#### Material for this exercise ####
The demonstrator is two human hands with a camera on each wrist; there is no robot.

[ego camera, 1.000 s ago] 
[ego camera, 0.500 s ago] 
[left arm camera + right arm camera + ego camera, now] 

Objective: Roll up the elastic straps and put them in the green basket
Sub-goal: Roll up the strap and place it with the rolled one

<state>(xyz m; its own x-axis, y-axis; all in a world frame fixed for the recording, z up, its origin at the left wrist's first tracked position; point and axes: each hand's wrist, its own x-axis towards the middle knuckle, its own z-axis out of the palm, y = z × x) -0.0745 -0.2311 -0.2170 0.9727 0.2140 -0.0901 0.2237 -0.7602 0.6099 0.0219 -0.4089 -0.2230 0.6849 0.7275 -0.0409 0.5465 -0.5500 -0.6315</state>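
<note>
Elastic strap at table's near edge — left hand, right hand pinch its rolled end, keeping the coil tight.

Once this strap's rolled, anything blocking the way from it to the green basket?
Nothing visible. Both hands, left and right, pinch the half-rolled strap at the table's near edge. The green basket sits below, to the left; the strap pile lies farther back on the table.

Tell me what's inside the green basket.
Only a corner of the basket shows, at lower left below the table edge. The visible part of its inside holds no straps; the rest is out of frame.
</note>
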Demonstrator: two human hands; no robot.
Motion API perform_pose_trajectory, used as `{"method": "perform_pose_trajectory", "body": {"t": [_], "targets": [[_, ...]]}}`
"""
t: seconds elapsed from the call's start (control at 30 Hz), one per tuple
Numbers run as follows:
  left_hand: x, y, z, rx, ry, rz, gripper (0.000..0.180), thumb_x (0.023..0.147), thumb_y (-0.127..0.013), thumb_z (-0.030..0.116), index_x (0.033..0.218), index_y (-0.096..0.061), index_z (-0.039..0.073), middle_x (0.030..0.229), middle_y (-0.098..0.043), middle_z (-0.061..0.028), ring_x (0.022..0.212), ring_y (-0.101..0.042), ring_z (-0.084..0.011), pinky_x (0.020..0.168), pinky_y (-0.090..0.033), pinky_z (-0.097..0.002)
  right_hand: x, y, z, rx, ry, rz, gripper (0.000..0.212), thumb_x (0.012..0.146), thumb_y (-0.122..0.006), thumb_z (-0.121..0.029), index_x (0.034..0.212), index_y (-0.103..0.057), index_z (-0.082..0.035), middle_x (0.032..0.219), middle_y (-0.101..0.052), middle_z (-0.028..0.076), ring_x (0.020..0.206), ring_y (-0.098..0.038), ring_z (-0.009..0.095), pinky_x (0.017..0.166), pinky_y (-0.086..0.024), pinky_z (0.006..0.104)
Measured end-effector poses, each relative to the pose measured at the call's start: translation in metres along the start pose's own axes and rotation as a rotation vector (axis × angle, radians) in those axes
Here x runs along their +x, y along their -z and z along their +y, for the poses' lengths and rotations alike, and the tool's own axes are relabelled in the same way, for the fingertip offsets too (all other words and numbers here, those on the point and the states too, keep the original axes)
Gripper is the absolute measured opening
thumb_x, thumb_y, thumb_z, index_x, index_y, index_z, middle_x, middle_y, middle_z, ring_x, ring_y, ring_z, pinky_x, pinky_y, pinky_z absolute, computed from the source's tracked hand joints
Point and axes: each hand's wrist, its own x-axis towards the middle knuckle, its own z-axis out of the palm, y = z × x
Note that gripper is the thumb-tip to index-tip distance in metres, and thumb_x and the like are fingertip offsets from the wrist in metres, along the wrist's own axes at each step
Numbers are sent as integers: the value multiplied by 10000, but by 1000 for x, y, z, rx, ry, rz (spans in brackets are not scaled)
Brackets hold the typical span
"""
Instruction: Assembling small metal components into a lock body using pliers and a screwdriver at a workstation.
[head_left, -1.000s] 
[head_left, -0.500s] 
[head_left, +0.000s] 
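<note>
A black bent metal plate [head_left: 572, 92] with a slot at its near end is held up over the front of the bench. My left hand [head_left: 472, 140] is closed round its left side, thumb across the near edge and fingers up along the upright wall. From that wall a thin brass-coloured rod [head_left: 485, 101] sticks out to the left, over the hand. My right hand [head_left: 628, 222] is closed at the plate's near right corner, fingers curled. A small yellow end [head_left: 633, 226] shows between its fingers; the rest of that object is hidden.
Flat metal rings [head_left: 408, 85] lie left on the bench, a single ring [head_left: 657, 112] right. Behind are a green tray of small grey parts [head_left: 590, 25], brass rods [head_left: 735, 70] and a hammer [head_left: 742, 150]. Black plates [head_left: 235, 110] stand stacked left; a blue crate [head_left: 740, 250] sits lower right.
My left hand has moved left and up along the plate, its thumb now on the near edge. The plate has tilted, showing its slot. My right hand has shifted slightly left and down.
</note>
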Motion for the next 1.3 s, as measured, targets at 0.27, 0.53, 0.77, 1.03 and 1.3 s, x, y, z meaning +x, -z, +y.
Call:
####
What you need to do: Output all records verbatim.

Answer to the problem:
The demonstrator is two human hands with a camera on each wrist; there is no robot.

[ego camera, 1.000 s ago] 
[ego camera, 0.500 s ago] 
[left arm camera + right arm camera + ego camera, now] 

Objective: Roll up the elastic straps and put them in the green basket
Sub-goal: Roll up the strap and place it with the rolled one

<state>(xyz m; its own x-axis, y-axis; all in a world frame fixed for the recording, z up, its origin at the left wrist's first tracked position; point and axes: each hand's wrist, its own x-axis towards the middle knuckle, its own z-axis out of the palm, y = z × x) -0.0745 -0.2311 -0.2170 0.9727 0.2140 -0.0901 0.2237 -0.7602 0.6099 0.0219 -0.4089 -0.2230 0.6849 0.7275 -0.0409 0.5465 -0.5500 -0.6315</state>
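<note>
Elastic strap at table's near edge — left hand, right hand pinch its rolled end, keeping the coil tight.

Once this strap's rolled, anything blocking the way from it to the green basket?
Nothing visible. Both hands, left and right, pinch the half-rolled strap at the table's near edge. The green basket sits below, to the left; the strap pile lies farther back on the table.

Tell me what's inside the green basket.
Only a corner of the basket shows, at lower left below the table edge. The visible part of its inside holds no straps; the rest is out of frame.
</note>
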Demonstrator: two human hands; no robot.
Motion API perform_pose_trajectory, used as `{"method": "perform_pose_trajectory", "body": {"t": [_], "targets": [[_, ...]]}}`
"""
t: seconds elapsed from the call's start (control at 30 Hz), one per tuple
Numbers run as follows:
  left_hand: x, y, z, rx, ry, rz, gripper (0.000..0.180), thumb_x (0.023..0.147), thumb_y (-0.127..0.013), thumb_z (-0.030..0.116), index_x (0.033..0.218), index_y (-0.096..0.061), index_z (-0.039..0.073), middle_x (0.030..0.229), middle_y (-0.098..0.043), middle_z (-0.061..0.028), ring_x (0.022..0.212), ring_y (-0.101..0.042), ring_z (-0.084..0.011), pinky_x (0.020..0.168), pinky_y (-0.090..0.033), pinky_z (-0.097..0.002)
  right_hand: x, y, z, rx, ry, rz, gripper (0.000..0.212), thumb_x (0.012..0.146), thumb_y (-0.122..0.006), thumb_z (-0.121..0.029), index_x (0.034..0.212), index_y (-0.103..0.057), index_z (-0.082..0.035), middle_x (0.032..0.219), middle_y (-0.101..0.052), middle_z (-0.028..0.076), ring_x (0.020..0.206), ring_y (-0.098..0.038), ring_z (-0.009..0.095), pinky_x (0.017..0.166), pinky_y (-0.086..0.024), pinky_z (0.006..0.104)
Measured end-effector poses, each relative to the pose measured at the call's start: translation in metres along the start pose's own axes and rotation as a rotation vector (axis × angle, radians) in those axes
Here x runs along their +x, y along their -z and z along their +y, for the poses' lengths and rotations alike, and the tool's own axes are relabelled in the same way, for the fingertip offsets too (all other words and numbers here, those on the point and the states too, keep the original axes)
Gripper is the absolute measured opening
thumb_x, thumb_y, thumb_z, index_x, index_y, index_z, middle_x, middle_y, middle_z, ring_x, ring_y, ring_z, pinky_x, pinky_y, pinky_z absolute, computed from the source's tracked hand joints
Point and axes: each hand's wrist, its own x-axis towards the middle knuckle, its own z-axis out of the palm, y = z × x
Note that gripper is the thumb-tip to index-tip distance in metres, and thumb_x and the like are fingertip offsets from the wrist in metres, along the wrist's own axes at each step
Numbers are sent as integers: the value multiplied by 10000, but by 1000 for x, y, z, rx, ry, rz (spans in brackets are not scaled)
Brackets hold the typical span
"""
Instruction: Assembling small metal components into a lock body using pliers and a screwdriver at a workstation.
[head_left, -1.000s] 
[head_left, -0.500s] 
[head_left, +0.000s] 
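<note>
A black bent metal plate [head_left: 572, 92] with a slot at its near end is held up over the front of the bench. My left hand [head_left: 472, 140] is closed round its left side, thumb across the near edge and fingers up along the upright wall. From that wall a thin brass-coloured rod [head_left: 485, 101] sticks out to the left, over the hand. My right hand [head_left: 628, 222] is closed at the plate's near right corner, fingers curled. A small yellow end [head_left: 633, 226] shows between its fingers; the rest of that object is hidden.
Flat metal rings [head_left: 408, 85] lie left on the bench, a single ring [head_left: 657, 112] right. Behind are a green tray of small grey parts [head_left: 590, 25], brass rods [head_left: 735, 70] and a hammer [head_left: 742, 150]. Black plates [head_left: 235, 110] stand stacked left; a blue crate [head_left: 740, 250] sits lower right.
My left hand has moved left and up along the plate, its thumb now on the near edge. The plate has tilted, showing its slot. My right hand has shifted slightly left and down.
</note>
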Motion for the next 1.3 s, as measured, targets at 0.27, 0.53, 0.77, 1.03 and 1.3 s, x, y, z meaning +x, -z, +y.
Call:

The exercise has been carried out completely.